• [Your objective] When you return the data, keep every line exactly as it is and leave out the pictures.

══════

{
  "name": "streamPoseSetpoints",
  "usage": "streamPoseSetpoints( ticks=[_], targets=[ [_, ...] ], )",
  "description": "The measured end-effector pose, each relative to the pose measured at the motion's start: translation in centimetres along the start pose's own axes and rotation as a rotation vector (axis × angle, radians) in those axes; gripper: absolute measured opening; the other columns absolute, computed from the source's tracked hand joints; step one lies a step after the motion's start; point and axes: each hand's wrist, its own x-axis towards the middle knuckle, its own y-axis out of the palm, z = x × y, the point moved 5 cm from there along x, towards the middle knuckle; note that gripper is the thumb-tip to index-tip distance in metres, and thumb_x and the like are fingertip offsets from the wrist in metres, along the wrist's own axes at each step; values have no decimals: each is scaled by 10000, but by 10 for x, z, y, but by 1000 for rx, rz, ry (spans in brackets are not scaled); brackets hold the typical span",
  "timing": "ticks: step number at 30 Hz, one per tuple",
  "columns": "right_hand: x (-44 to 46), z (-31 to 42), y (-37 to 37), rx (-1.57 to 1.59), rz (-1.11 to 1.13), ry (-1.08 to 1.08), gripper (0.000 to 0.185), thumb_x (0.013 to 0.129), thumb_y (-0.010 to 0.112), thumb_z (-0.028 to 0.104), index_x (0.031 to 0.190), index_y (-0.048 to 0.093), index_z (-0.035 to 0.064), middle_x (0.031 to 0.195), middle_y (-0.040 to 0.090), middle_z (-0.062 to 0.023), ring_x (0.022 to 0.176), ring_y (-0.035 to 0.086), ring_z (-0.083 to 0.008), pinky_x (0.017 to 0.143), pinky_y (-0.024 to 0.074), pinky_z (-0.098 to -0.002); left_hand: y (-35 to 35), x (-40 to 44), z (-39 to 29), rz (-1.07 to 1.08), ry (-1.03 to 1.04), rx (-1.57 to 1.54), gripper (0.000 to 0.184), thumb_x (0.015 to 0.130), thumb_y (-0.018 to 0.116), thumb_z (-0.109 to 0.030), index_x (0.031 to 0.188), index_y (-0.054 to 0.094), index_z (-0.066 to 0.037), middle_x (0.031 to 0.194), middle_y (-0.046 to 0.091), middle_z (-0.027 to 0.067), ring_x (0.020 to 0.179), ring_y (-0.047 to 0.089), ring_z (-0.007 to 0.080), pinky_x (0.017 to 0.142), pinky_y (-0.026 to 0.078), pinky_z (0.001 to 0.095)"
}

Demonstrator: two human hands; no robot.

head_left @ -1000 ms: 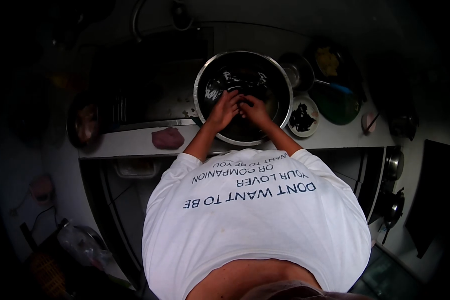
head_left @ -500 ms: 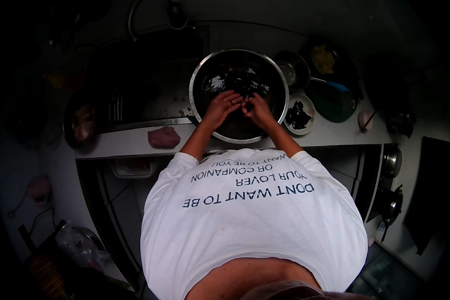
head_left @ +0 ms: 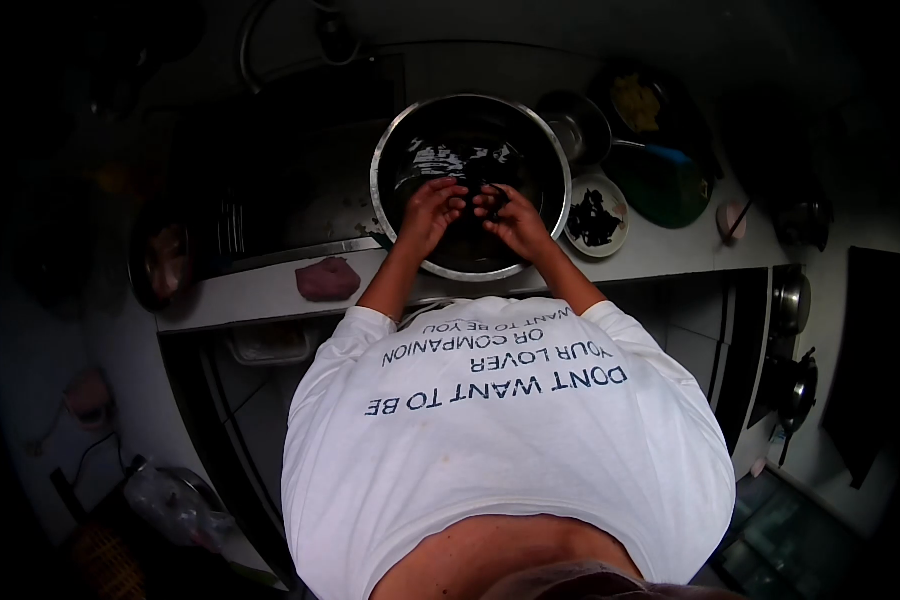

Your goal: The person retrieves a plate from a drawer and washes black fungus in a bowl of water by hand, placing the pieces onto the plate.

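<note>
A large steel basin [head_left: 379, 190] on the counter holds dark water with glints on it. Both of my hands are over its near half. My left hand [head_left: 432, 215] has its fingers curled inward; whatever lies at their tips is too dark to make out. Opposite it, the fingers of my right hand [head_left: 513, 222] are bent around a dark, thin piece [head_left: 496, 197] that looks like black fungus. A small gap separates the two hands. Right of the basin, a white plate [head_left: 622, 236] bears similar black fungus pieces [head_left: 594, 219].
Behind the plate are a small pan [head_left: 580, 128], a green board [head_left: 670, 195] and a blue handle [head_left: 667, 154]. Yellow food [head_left: 637, 103] sits farther back. A mauve cloth [head_left: 327, 279] lies at the counter's front edge, left of the basin. The sink's metal edge [head_left: 310, 255] runs beside it.
My hands were nearly touching and have drawn a little apart, the left one moving left. The view has shifted slightly.
</note>
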Motion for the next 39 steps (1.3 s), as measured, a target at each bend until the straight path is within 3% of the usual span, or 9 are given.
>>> streamPoseSetpoints(
  ticks=[2,8,14,17,23,28,33,37,39],
  targets=[
    [-1,-1,1,18,11,3,269,823,414,47,1086,465,26,949,554,-103,792,551,-186,652,445,-285,-2,0,-2,41,13,-99,270,810,495,-51,1076,504,-12,962,596,130,652,536,114,583,430,244],
    [11,-20,-11,-285,-48,108,238,854,526,184,1040,526,36,892,567,-46,747,539,-106,622,435,-212,8,-9,-11,253,1,-252,315,803,476,-25,1118,479,-34,1003,585,134,592,484,108,544,389,250],
    [19,-28,9,-432,28,75,235,830,569,170,1025,549,40,814,574,-16,687,519,-68,594,424,-188,11,-8,-6,143,3,-133,358,808,459,-9,1162,435,-49,1093,549,127,685,539,124,538,411,216],
    [20,-29,10,-435,32,61,217,818,581,150,1004,561,40,786,571,-9,664,509,-64,588,418,-183,11,-8,-12,241,35,-102,399,809,461,6,1196,389,-57,1172,495,134,836,579,164,494,397,168],
    [14,-29,13,-361,5,80,180,807,597,138,960,567,48,737,541,11,623,482,-56,541,394,-176,23,-13,-13,172,51,81,451,811,466,21,1236,341,-63,1274,399,147,1079,508,246,463,370,122],
    [9,-27,1,-446,-38,147,151,830,573,150,932,537,46,757,528,5,604,455,-49,494,366,-174,29,-9,-6,127,96,345,452,809,458,30,1235,317,-30,1278,386,176,1069,517,252,496,384,160],
    [-9,17,-16,-472,-216,-73,173,837,560,165,903,537,7,734,554,-35,590,498,-73,488,390,-188,7,5,11,-56,5,495,416,766,581,-43,1149,425,-1,1131,526,138,952,556,160,601,430,213],
    [-42,85,-56,-610,-526,-344,166,840,542,143,910,531,-8,757,578,-63,644,566,-104,526,429,-212,-21,16,29,-122,-44,906,331,752,603,-73,1073,525,-69,1005,595,73,900,575,172,697,452,266],
    [-54,108,-103,-903,-726,-491,187,816,562,145,927,547,-4,784,599,-87,697,598,-160,600,463,-261,-18,18,36,-27,86,1300,345,742,600,-73,1079,526,-70,1014,590,86,900,577,209,733,454,293]
  ],
)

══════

• [Answer section]
{
  "name": "streamPoseSetpoints",
  "usage": "streamPoseSetpoints( ticks=[_], targets=[ [_, ...] ], )",
  "description": "The measured end-effector pose, each relative to the pose measured at the motion's start: translation in centimetres along the start pose's own axes and rotation as a rotation vector (axis × angle, radians) in those axes; gripper: absolute measured opening; the other columns absolute, computed from the source's tracked hand joints; step one lies a step after the motion's start; point and axes: each hand's wrist, its own x-axis towards the middle knuckle, its own y-axis out of the palm, z = x × y, the point moved 5 cm from there along x, towards the middle knuckle; note that gripper is the thumb-tip to index-tip distance in metres, and thumb_x and the like are fingertip offsets from the wrist in metres, along the wrist's own axes at each step; values have no decimals: each is scaled by 10000, but by 10 for x, z, y, but by 1000 for rx, rz, ry (spans in brackets are not scaled); brackets hold the typical span",
  "timing": "ticks: step number at 30 Hz, one per tuple",
  "columns": "right_hand: x (-44 to 46), z (-31 to 42), y (-37 to 37), rx (-1.57 to 1.59), rz (-1.11 to 1.13), ry (-1.08 to 1.08), gripper (0.000 to 0.185), thumb_x (0.013 to 0.129), thumb_y (-0.010 to 0.112), thumb_z (-0.028 to 0.104), index_x (0.031 to 0.190), index_y (-0.048 to 0.093), index_z (-0.035 to 0.064), middle_x (0.031 to 0.195), middle_y (-0.040 to 0.090), middle_z (-0.062 to 0.023), ring_x (0.022 to 0.176), ring_y (-0.035 to 0.086), ring_z (-0.083 to 0.008), pinky_x (0.017 to 0.143), pinky_y (-0.024 to 0.074), pinky_z (-0.098 to -0.002); left_hand: y (-35 to 35), x (-40 to 44), z (-39 to 29), rz (-1.07 to 1.08), ry (-1.03 to 1.04), rx (-1.57 to 1.54), gripper (0.000 to 0.184), thumb_x (0.015 to 0.130), thumb_y (-0.018 to 0.116), thumb_z (-0.109 to 0.030), index_x (0.031 to 0.188), index_y (-0.054 to 0.094), index_z (-0.066 to 0.037), middle_x (0.031 to 0.194), middle_y (-0.046 to 0.091), middle_z (-0.027 to 0.067), ring_x (0.020 to 0.179), ring_y (-0.047 to 0.089), ring_z (-0.007 to 0.080), pinky_x (0.017 to 0.142), pinky_y (-0.026 to 0.078), pinky_z (0.001 to 0.095)"
}

Demonstrator: two human hands; no robot.

head_left @ -1000 ms: 
head_left @ -500 ms: 
head_left @ +0 ms: 

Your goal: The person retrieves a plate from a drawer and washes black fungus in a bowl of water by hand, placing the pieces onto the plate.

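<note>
A large steel basin [head_left: 379, 190] on the counter holds dark water with glints on it. Both of my hands are over its near half. My left hand [head_left: 432, 215] has its fingers curled inward; whatever lies at their tips is too dark to make out. Opposite it, the fingers of my right hand [head_left: 513, 222] are bent around a dark, thin piece [head_left: 496, 197] that looks like black fungus. A small gap separates the two hands. Right of the basin, a white plate [head_left: 622, 236] bears similar black fungus pieces [head_left: 594, 219].
Behind the plate are a small pan [head_left: 580, 128], a green board [head_left: 670, 195] and a blue handle [head_left: 667, 154]. Yellow food [head_left: 637, 103] sits farther back. A mauve cloth [head_left: 327, 279] lies at the counter's front edge, left of the basin. The sink's metal edge [head_left: 310, 255] runs beside it.
My hands were nearly touching and have drawn a little apart, the left one moving left. The view has shifted slightly.
</note>
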Motion for the next 39 steps (1.3 s), as measured, a target at each bend until the straight path is within 3% of the usual span, or 9 are given.
>>> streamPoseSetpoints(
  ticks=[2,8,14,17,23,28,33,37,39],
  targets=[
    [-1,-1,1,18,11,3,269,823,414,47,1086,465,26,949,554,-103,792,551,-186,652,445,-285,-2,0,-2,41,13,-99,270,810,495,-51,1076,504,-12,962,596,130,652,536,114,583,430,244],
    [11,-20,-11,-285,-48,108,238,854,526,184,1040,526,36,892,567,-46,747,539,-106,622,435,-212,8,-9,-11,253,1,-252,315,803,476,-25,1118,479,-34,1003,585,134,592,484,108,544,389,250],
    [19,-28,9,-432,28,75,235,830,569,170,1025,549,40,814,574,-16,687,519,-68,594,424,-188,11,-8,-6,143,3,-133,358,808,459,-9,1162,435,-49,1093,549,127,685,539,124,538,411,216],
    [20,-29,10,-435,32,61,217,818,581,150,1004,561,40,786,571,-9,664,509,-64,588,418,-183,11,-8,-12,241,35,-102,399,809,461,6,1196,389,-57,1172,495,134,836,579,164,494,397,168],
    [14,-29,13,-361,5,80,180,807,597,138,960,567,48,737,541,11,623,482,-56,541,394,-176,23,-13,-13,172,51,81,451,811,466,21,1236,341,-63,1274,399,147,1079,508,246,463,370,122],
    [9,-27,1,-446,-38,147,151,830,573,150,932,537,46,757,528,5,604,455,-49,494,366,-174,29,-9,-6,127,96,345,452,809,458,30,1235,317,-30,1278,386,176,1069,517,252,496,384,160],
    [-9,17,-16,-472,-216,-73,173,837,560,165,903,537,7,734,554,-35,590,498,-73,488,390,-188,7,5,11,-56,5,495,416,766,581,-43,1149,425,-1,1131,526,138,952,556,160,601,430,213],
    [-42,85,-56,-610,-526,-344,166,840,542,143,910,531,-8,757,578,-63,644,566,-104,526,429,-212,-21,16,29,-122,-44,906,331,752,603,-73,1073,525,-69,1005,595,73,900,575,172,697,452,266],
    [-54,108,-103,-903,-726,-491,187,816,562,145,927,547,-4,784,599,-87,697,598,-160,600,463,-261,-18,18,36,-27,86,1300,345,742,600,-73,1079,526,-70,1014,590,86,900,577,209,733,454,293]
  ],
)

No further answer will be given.